STJ – Acórdão, Rel. Ministra Maria Thereza de Assis Moura, Sexta Turma, j. 04/11/2014, p. 13/11/2014

Ementa

AGRAVO REGIMENTAL NO RECURSO ESPECIAL. TRÁFICO ILÍCITO DE ENTORPECENTES. DOSIMETRIA. QUANTIDADE DA SUBSTÂNCIA ENTORPECENTE APREENDIDA. UTILIZAÇÃO PARA EXASPERAÇÃO DA PENA-BASE E PARA DETERMINAR O QUANTUM DE APLICAÇÃO DA CAUSA ESPECIAL DE DIMINUIÇÃO DE PENA. BIS IN IDEM. OCORRÊNCIA. REGIME FECHADO FUNDAMENTADO EXCLUSIVAMENTE NA HEDIONDEZ DO DELITO. IMPOSSIBILIDADE. VIOLAÇÃO AO ART. 5º, II, DA CF. MATÉRIA CONSTITUCIONAL. NÃO CABIMENTO. AGRAVO REGIMENTAL A QUE SE NEGA PROVIMENTO. 1. Em recentes decisões proferidas em 19 de dezembro de 2013, nos autos dos HC's n.º 109.193/MG e n.º 112.776/MS, ambos de relatoria do Ministro Teori Zavascki, o Plenário do Supremo Tribunal Federal decidiu, por maioria de votos, que a utilização da quantidade e/ou qualidade da droga tanto no estabelecimento da pena-base como na aplicação do redutor descrito do art. 33, § 4º, da Lei n.º 11.343/2006 caracteriza bis in idem, entendimento este que, embora não seja dotado de caráter vinculante, deve também ser adotado por esta Corte, em homenagem aos princípios da isonomia e da individualização da pena.
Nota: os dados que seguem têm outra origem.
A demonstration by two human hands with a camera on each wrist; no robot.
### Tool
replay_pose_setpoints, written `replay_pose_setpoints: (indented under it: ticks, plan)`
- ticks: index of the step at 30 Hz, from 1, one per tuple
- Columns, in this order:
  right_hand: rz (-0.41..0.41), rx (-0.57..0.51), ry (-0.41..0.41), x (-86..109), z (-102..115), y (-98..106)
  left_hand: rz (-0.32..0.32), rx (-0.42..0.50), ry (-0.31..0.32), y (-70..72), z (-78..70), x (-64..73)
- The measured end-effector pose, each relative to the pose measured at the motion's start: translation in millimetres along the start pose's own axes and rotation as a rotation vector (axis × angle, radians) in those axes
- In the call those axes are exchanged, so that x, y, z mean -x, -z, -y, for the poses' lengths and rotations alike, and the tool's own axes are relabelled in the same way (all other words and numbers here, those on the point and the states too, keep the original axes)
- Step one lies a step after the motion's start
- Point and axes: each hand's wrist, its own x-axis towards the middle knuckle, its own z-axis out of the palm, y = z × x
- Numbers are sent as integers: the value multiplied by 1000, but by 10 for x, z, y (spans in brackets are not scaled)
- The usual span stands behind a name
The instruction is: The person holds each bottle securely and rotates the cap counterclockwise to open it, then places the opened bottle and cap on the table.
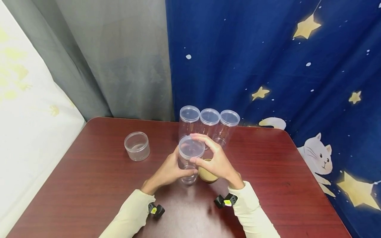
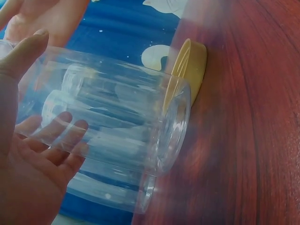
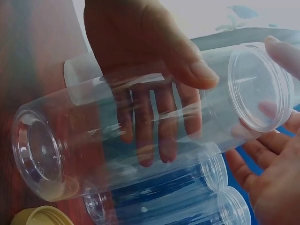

No momento da individualização da pena, deve o magistrado escolher em que fase da dosimetria as circunstâncias referentes à quantidade e à natureza da droga devem ser consideradas, cuidando para que sejam valoradas apenas em uma etapa, a fim de se evitar o odioso bis in idem. 2. Esta Corte, na esteira do posicionamento do Supremo Tribunal Federal, entende ser possível nas condenações por tráfico de drogas, em tese, a fixação de regime menos gravoso, sempre tendo em conta as particularidades do caso concreto. 3. In casu, foi fixado o regime inicial fechado com base, exclusivamente, na hediondez e na gravidade abstrata do delito, em manifesta contrariedade ao hodierno entendimento dos Tribunais Superiores, situação que impõe o retorno dos autos à Corte de origem para que, analisando as circunstâncias do caso concreto, avalie a possibilidade de estabelecimento de regime diverso do fechado. 4. A análise de matéria constitucional não é de competência desta Corte, mas sim do Supremo Tribunal Federal, por expressa determinação da Constituição Federal. 5. Agravo regimental a que se nega provimento. (AgRg no REsp n. 1.484.122/RJ, relatora Ministra Maria Thereza de Assis Moura, Sexta Turma, julgado em 4/11/2014, DJe de 13/11/2014.)